À cette date, carnet de Rouletabille :

Natacha à son père : « Mais, toi, papa, tu as passé une bonne nuit ? As-tu pris de ton narcotique ? »

Formidable et (à moins de confondre le ciel et l’enfer) je n’ai plus le droit de prendre une note[1].


VIII

LA PETITE CHAPELLE DES « GARDAVOÏS »


Rouletabille fit une longue promenade qui le conduisit au pont Troïteky, puis, redescendant la Naberjnaïa, il atteignit le Palais d’hiver. Il semblait avoir chassé toute préoccupation et prenait un plaisir enfantin aux divers aspects de la vie dans la cité du Grand Pierre.

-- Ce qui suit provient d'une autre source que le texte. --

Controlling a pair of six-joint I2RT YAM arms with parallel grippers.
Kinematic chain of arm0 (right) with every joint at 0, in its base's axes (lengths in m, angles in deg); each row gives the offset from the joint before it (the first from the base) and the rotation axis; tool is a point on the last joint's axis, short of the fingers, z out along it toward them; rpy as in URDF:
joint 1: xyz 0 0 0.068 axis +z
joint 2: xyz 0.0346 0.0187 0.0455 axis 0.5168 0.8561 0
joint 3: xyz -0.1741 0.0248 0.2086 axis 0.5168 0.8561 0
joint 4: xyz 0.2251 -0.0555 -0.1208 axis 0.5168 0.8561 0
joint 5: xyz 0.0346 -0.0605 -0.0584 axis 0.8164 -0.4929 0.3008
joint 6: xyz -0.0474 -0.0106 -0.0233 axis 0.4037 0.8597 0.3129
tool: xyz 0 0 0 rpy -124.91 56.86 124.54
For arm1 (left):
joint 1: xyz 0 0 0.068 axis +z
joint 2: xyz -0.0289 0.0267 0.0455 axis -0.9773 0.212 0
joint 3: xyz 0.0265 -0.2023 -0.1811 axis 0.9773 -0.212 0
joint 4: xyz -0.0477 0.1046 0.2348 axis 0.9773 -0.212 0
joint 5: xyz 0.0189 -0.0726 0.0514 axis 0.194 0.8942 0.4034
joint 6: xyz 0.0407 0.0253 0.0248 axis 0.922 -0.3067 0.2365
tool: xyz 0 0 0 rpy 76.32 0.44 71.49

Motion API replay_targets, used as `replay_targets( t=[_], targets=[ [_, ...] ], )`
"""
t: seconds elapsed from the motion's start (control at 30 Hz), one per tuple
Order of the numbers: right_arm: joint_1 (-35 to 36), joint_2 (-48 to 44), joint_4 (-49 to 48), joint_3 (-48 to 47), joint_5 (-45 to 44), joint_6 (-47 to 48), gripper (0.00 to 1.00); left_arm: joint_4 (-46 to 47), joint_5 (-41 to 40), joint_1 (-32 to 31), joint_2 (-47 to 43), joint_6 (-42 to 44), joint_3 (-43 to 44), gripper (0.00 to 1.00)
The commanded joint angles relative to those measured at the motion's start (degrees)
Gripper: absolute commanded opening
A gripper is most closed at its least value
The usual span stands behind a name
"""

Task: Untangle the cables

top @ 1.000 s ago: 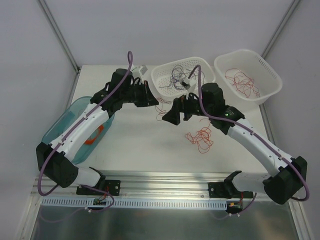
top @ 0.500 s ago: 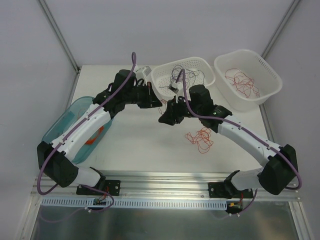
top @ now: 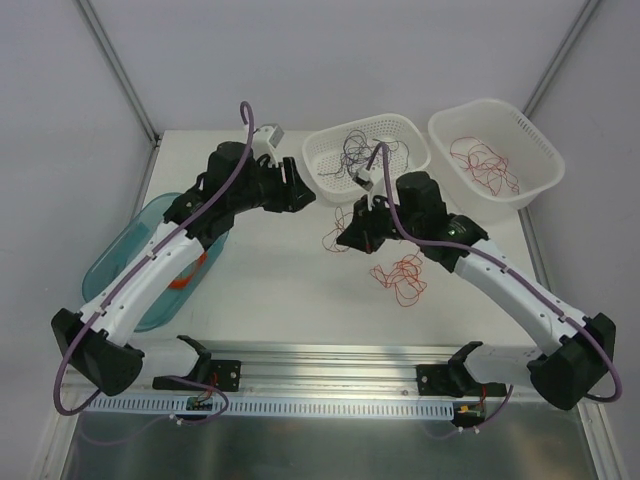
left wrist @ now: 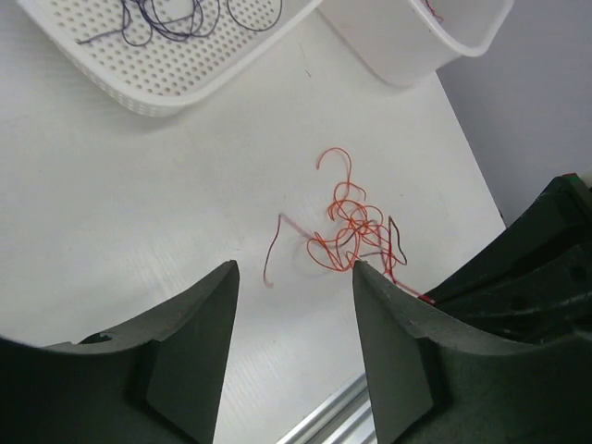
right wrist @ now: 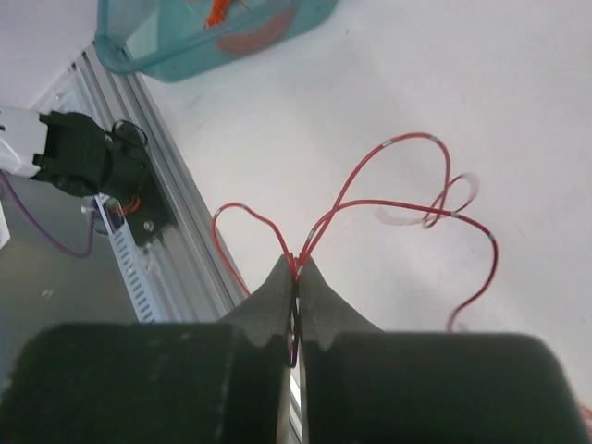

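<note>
My right gripper (right wrist: pixel 297 265) is shut on thin red cables (right wrist: pixel 398 176) that loop away from its tips above the table; the top view shows it (top: pixel 345 237) just left of a loose red tangle (top: pixel 400 278) lying on the table. The left gripper (left wrist: pixel 294 268) is open with nothing between its fingers. It hovers (top: pixel 300 190) beside the middle basket, and the red tangle (left wrist: pixel 356 231) lies beyond its tips. Dark cables (top: pixel 358 148) lie in the middle basket, and more red cables (top: pixel 480 160) lie in the right basket.
Two white perforated baskets stand at the back, the middle one (top: pixel 330 172) and the right one (top: pixel 540 175). A teal bin (top: pixel 125 262) with an orange coil (top: pixel 190 272) sits at the left under the left arm. A metal rail (top: pixel 330 365) runs along the near edge.
My right gripper has shut on red strands and drawn slightly right. The left gripper has opened, let go and backed away to the left.
</note>
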Motion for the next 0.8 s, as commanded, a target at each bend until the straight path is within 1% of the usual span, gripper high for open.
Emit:
replay_targets(
  t=[0.0,0.03,0.1,0.13,0.17,0.2,0.23,0.27,0.33,0.37,0.43,0.47,0.53,0.57,0.63,0.67,0.7,0.77],
  targets=[
    [-2.46,-3.65,6.12,-2.59,-0.80,3.51,0.01,2.08,-6.27,0.00,-4.71,4.37,-1.28,0.54],
    [-3.25,-4.00,7.27,-3.38,-0.98,4.30,0.01,1.99,-6.71,0.00,-5.24,5.16,-1.80,0.59],
    [-6.32,-4.62,10.60,-6.28,-0.98,5.09,0.01,1.99,-7.94,0.17,-7.17,6.05,-3.65,0.66],
    [-7.64,-4.79,11.84,-7.51,-1.07,5.44,0.01,1.99,-8.03,0.17,-7.79,7.09,-4.44,0.73],
    [-10.35,-4.71,13.16,-8.74,-1.94,6.06,0.01,1.99,-8.03,0.17,-9.10,7.63,-6.44,0.77],
    [-11.77,-4.53,15.87,-11.97,-2.55,6.32,0.01,2.08,-8.12,0.26,-9.81,8.07,-7.68,0.82],
    [-13.17,-3.92,17.20,-13.57,-3.87,6.59,0.01,1.99,-8.21,0.17,-10.60,8.51,-8.91,0.89],
    [-16.06,-3.66,18.34,-15.41,-4.66,6.94,0.01,1.99,-8.38,0.17,-12.09,8.77,-11.71,0.94],
    [-18.89,-2.95,20.81,-19.98,-6.51,7.03,0.01,1.99,-8.91,0.26,-13.68,8.78,-14.80,0.99],
    [-21.51,-2.17,21.43,-21.39,-9.21,7.12,0.01,1.99,-9.43,0.26,-15.51,8.43,-18.12,0.99],
    [-24.25,-1.28,23.01,-25.33,-14.13,7.03,0.01,1.90,-10.66,0.17,-18.24,7.20,-21.39,0.99],
    [-27.22,0.02,23.19,-26.40,-15.47,6.77,0.01,1.90,-10.84,0.17,-19.04,6.76,-24.45,0.99],
    [-30.49,1.35,22.32,-29.12,-17.75,5.80,0.01,1.99,-10.75,0.26,-21.75,4.66,-27.19,0.99],
    [-33.72,1.97,21.70,-29.84,-18.29,5.54,0.01,1.99,-10.58,0.26,-22.64,3.86,-29.64,0.99],
    [-36.99,4.60,18.63,-31.50,-19.43,3.79,0.01,1.90,-9.71,0.26,-24.48,2.11,-31.51,0.99],
    [-40.31,5.74,17.66,-32.21,-19.00,3.08,0.01,1.90,-9.35,0.17,-24.93,1.83,-32.91,0.99],
    [-42.00,8.62,15.83,-32.91,-18.47,1.25,0.01,1.90,-9.00,0.17,-25.37,1.57,-33.53,0.99],
    [-46.03,11.54,12.06,-34.32,-17.24,-0.26,0.01,1.55,-8.12,0.26,-26.07,1.30,-34.41,0.99]
  ],
)
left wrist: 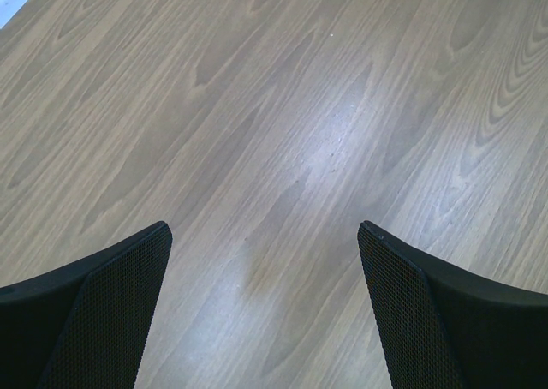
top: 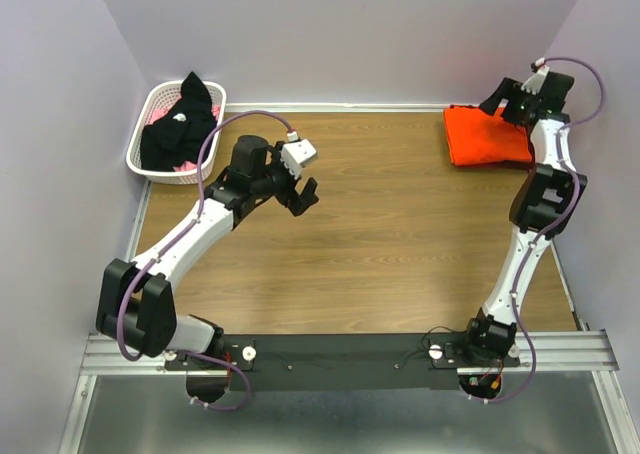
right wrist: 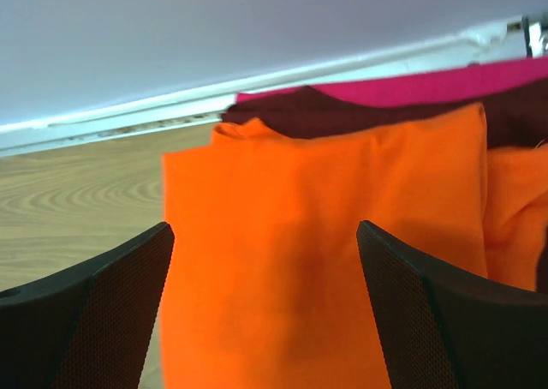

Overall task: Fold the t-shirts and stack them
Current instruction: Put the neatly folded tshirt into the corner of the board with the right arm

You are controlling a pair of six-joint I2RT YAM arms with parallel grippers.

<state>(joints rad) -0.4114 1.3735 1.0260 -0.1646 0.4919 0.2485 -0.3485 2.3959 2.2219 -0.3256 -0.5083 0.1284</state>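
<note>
- Here, the orange t-shirt (top: 487,136) lies folded flat at the far right corner of the wooden table (top: 400,234), close to the back wall
- In the right wrist view, the orange t-shirt (right wrist: 317,260) sits on top of a dark maroon t-shirt (right wrist: 342,115), whose edge shows along the far side; a strip of magenta cloth (right wrist: 428,85) shows just beyond the maroon
- The right gripper (top: 505,104) hovers over the near right part of that pile; its fingers are spread wide with nothing between them, and the wrist view shows the right gripper (right wrist: 265,226) framing orange cloth without touching it
- The black t-shirt (top: 180,124) lies crumpled in the white slotted basket (top: 140,159) at the far left corner, one part draped up over the back rim; a bit of pink fabric (top: 158,114) shows beneath it
- The left gripper (top: 305,196) hangs above bare wood just right of the basket, well apart from every shirt
- From its wrist camera the left gripper (left wrist: 265,230) has its fingers wide apart and empty, with only table (left wrist: 282,106) grain below
</note>
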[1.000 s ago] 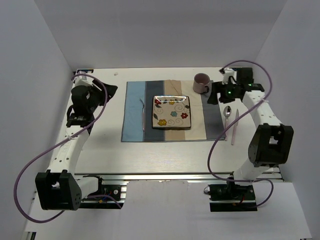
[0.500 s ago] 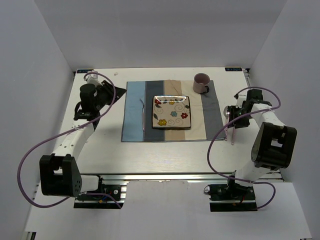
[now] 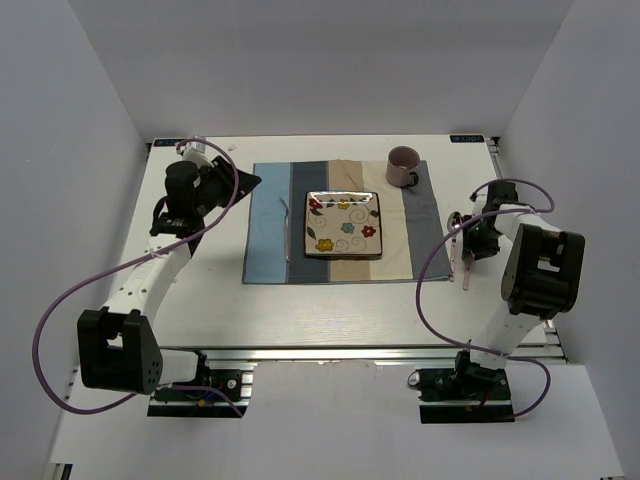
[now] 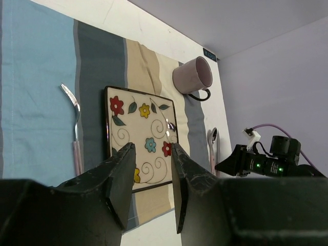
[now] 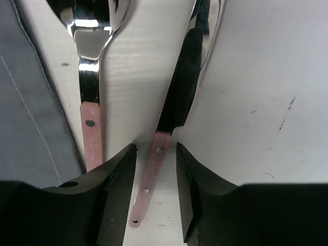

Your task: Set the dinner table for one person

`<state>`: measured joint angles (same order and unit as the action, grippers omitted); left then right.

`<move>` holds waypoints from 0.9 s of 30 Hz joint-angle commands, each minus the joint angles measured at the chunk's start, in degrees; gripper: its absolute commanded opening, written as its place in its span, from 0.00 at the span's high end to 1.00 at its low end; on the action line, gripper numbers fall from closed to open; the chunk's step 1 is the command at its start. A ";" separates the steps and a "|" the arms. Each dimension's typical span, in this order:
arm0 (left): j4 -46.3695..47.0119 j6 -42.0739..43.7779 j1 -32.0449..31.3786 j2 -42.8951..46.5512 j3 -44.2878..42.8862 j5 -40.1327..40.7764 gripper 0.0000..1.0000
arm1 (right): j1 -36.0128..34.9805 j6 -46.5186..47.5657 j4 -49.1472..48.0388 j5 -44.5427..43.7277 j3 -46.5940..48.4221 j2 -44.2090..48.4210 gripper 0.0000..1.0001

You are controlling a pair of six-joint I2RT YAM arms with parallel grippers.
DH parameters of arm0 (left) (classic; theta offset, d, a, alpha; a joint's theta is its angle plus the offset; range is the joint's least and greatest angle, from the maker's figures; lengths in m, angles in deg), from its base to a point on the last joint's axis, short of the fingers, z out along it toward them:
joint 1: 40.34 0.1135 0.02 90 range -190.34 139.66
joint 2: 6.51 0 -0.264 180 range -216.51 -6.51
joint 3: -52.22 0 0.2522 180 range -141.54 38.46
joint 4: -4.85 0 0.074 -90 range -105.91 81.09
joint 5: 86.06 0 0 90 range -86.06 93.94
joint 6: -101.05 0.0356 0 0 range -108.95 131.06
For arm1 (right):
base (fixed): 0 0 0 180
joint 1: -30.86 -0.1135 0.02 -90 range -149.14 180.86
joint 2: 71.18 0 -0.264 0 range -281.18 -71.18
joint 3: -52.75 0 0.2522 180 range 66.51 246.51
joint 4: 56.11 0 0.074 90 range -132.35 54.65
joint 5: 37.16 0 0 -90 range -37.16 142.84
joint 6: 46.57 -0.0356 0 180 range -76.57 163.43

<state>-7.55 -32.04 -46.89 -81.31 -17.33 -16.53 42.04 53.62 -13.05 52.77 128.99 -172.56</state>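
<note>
On the off-white dinner table (image 3: 300,310) lies a striped placemat (image 3: 268,230) with a flowered square plate (image 3: 345,224), a fork (image 3: 286,230) left of it and a mauve mug (image 3: 403,165) at its far right corner. A spoon (image 3: 455,222) and a pink-handled knife (image 3: 465,272) lie on the table right of the mat. My right gripper (image 3: 468,245) is open and low over them, its jaws on either side of the knife's handle (image 5: 148,184), with the spoon (image 5: 91,133) just to its left. My left gripper (image 3: 250,182) is open and empty above the mat's far left edge.
White walls enclose the table on three sides. A metal rail (image 3: 330,352) runs along the near edge between the arm bases. In the left wrist view the fork (image 4: 76,123), plate (image 4: 141,138), mug (image 4: 192,77) and spoon (image 4: 212,146) show beyond my fingers.
My right gripper has drawn back from beside the mug and come down over the knife and spoon. My left gripper has swung right to the placemat's left edge.
</note>
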 commanded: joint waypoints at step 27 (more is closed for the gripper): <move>0.13 1.60 -0.22 -1.92 -4.24 -1.24 0.56 | -11.42 -13.96 -3.54 12.91 6.17 12.88 1.00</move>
<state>-7.68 -30.83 -46.91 -83.72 -18.75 -16.70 35.20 45.84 -15.45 61.51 135.08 -161.39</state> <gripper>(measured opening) 0.441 0.096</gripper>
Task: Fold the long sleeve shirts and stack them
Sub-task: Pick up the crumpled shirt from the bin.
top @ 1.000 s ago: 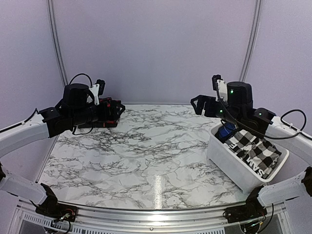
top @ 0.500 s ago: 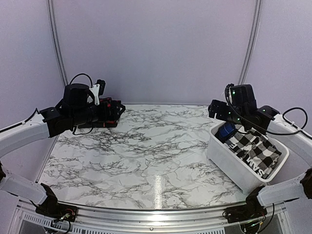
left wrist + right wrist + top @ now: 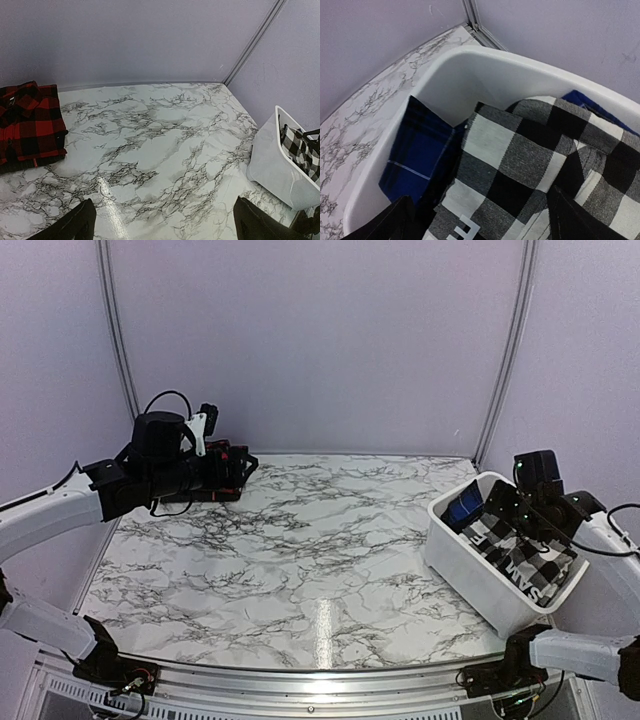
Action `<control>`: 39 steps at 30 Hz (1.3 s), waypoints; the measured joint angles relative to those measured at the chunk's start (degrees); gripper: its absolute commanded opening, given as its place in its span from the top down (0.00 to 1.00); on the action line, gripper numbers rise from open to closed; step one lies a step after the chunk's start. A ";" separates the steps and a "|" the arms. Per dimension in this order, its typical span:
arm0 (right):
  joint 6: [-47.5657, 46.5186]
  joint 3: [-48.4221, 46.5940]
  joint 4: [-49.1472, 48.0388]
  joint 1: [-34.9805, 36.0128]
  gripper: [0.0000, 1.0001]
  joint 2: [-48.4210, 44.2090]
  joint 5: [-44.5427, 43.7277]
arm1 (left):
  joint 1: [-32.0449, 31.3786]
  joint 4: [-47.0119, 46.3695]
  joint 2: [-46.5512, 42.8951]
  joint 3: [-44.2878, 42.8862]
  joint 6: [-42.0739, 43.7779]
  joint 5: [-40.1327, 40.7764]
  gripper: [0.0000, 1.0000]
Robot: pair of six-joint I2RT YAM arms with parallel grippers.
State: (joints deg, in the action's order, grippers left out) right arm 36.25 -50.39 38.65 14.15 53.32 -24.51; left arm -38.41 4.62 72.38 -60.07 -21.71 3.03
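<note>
The black-and-white shirt (image 3: 520,165) is seen crumpled inside the white bin (image 3: 470,575), which stands at about 3 o'clock on the marble table (image 3: 300,560). White block letters are printed on this shirt. A blue cloth (image 3: 417,150) is tucked against the bin wall, at about 10 o'clock from the shirt. The right gripper (image 3: 480,220) is held over the bin, just above the black-and-white shirt. Its jaws are spread wide and nothing is gripped between them. Whether the fingertips touch the fabric cannot be told. The red shirt (image 3: 27,122) is laid folded and flat at about 10 o'clock on the table, close to the back wall. The left gripper (image 3: 167,225) is held near it, above the table, with jaws fully spread and nothing gripped.
</note>
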 measured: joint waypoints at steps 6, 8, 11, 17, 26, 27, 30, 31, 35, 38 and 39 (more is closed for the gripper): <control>3.45 5.46 2.19 -6.16 0.17 -0.13 3.65 | 0.00 0.13 0.48 -0.09 0.09 -0.15 0.01; 4.79 6.51 2.95 -7.87 0.18 -0.07 4.66 | 0.00 0.15 0.48 -0.09 0.09 -0.15 0.01; 6.25 7.43 2.93 -9.01 0.27 0.37 5.88 | 0.00 0.15 0.48 -0.09 0.09 -0.15 0.01; 8.28 10.47 1.01 -9.31 0.73 2.67 6.54 | 0.00 0.17 0.70 -0.09 0.07 -0.15 0.01; 7.85 9.01 0.35 -9.51 1.00 2.73 6.95 | 0.00 0.17 0.70 -0.09 0.09 -0.15 0.01; 7.45 8.22 0.48 -9.51 1.00 2.73 7.28 | 0.00 0.17 0.70 -0.09 0.09 -0.15 0.01; 5.68 5.62 0.68 -9.51 1.00 2.58 7.93 | 0.00 0.17 0.70 -0.09 0.09 -0.15 0.01; 5.05 4.72 0.63 -9.51 1.00 2.36 8.22 | 0.00 0.17 0.70 -0.09 0.09 -0.15 0.01; 1.75 1.42 0.00 -9.51 1.00 0.98 10.36 | 0.00 0.17 0.70 -0.09 0.07 -0.17 0.01; -1.25 -2.27 -1.33 -9.51 1.00 0.46 13.20 | 0.00 0.17 0.74 -0.09 0.09 -0.17 0.01; -2.12 -3.56 -1.77 -9.51 1.00 0.48 14.14 | 0.00 0.20 0.76 -0.13 0.09 -0.20 0.01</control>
State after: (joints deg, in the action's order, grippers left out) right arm 34.13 -53.95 36.88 4.64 53.80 -10.37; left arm -38.41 4.82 73.14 -60.20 -21.63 2.83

Il s’arrêta devant le Palais d’hiver, traversa lentement la place où jaillit de son socle d’airain le prodigieux monolithe de la colonne Alexandrine, marcha entre des palais, des colonnades, passa sous un arc immense : tout lui paraissait cyclopéen et jamais il ne s’était senti si petit, si écrasé… et cependant il était heureux dans sa petitesse, il était content de lui, en face de ces colosses… et tout lui plaisait, ce matin-là. La rapidité des isvos, l’humeur batailleuse des isvotchicks, l’élégance des femmes, la belle prestance des officiers et leur aisance naturelle sous l’uniforme, si opposée à la « tenue de bois » de messieurs les officiers de Berlin qu’il avait remarquée aux Tilleuls et dans la Frederikstrasse, entre deux trains… tout l’enchantait… Le costume même des moujiks aux blouses éclatantes, aux chemises roses par-dessus le pantalon, les grègues larges et les bottes à mi-jambes… même les malheureux qui, en dépit de la douceur de la température, étaient encore affublés de la touloupe en peau de mouton, tout l’impressionnait favorablement, tout lui paraissait original et sympathique.

L’ordre régnait dans la ville… les gardavoïs étaient polis, bien astiqués, de mine superbe… les passants de ce quartier parlaient entre eux, gaiement… souvent en français, et avaient les manières les plus civilisées du monde… Où donc était l’Ours du Nord ? Jamais il n’avait vu ours si bien léché… Et c’était cela cette ville qui, hier, encore, était en révolution ? C’était bien là ce parc Alexandre, où, quelques semaines auparavant, la troupe avait tiré sur les enfants réfugiés dans les arbres comme sur des moineaux… C’était là, sur ce pavé si propre, que les cosaques avaient laissé tant de cadavres ?… Enfin, il l’apercevait là-bas, cette perspective Newsky où les balles pleuvaient naguère comme grêle sur un peuple endimanché et joyeux ?… Nichevô ! Nichevô ! Tout cela était déjà oublié… on oubliait hier comme on oubliait demain !… Les nihilistes ? des poètes qui s’imaginent qu’une bombe peut faire dans cette Babylone du Nord autre chose qu’un bruit de pétard. Regardez ces gens qui passent. Ils ne pensent pas plus à l’attentat de la veille qu’à celui qui se prépare dans l’ombre des tracktirs… Heureuses gens de ce clair quartier, qui, en pleine sérénité, couraient à leurs affaires ou à leurs plaisirs dans l’air le plus pur, le plus léger, le plus transparent de la terre. Non ! Non ! on ne

  1. En effet, on ne trouve plus, à partir de ce jour, aucune note sur le carnet de Rouletabille. La dernière est celle-ci, bizarre et romantique, et nécessaire, comme l’indique Sainclair, l’avocat à la cour de Paris et l’ami de Rouletabille, dans les papiers duquel nous avons trouvé tous les éléments de cet ouvrage.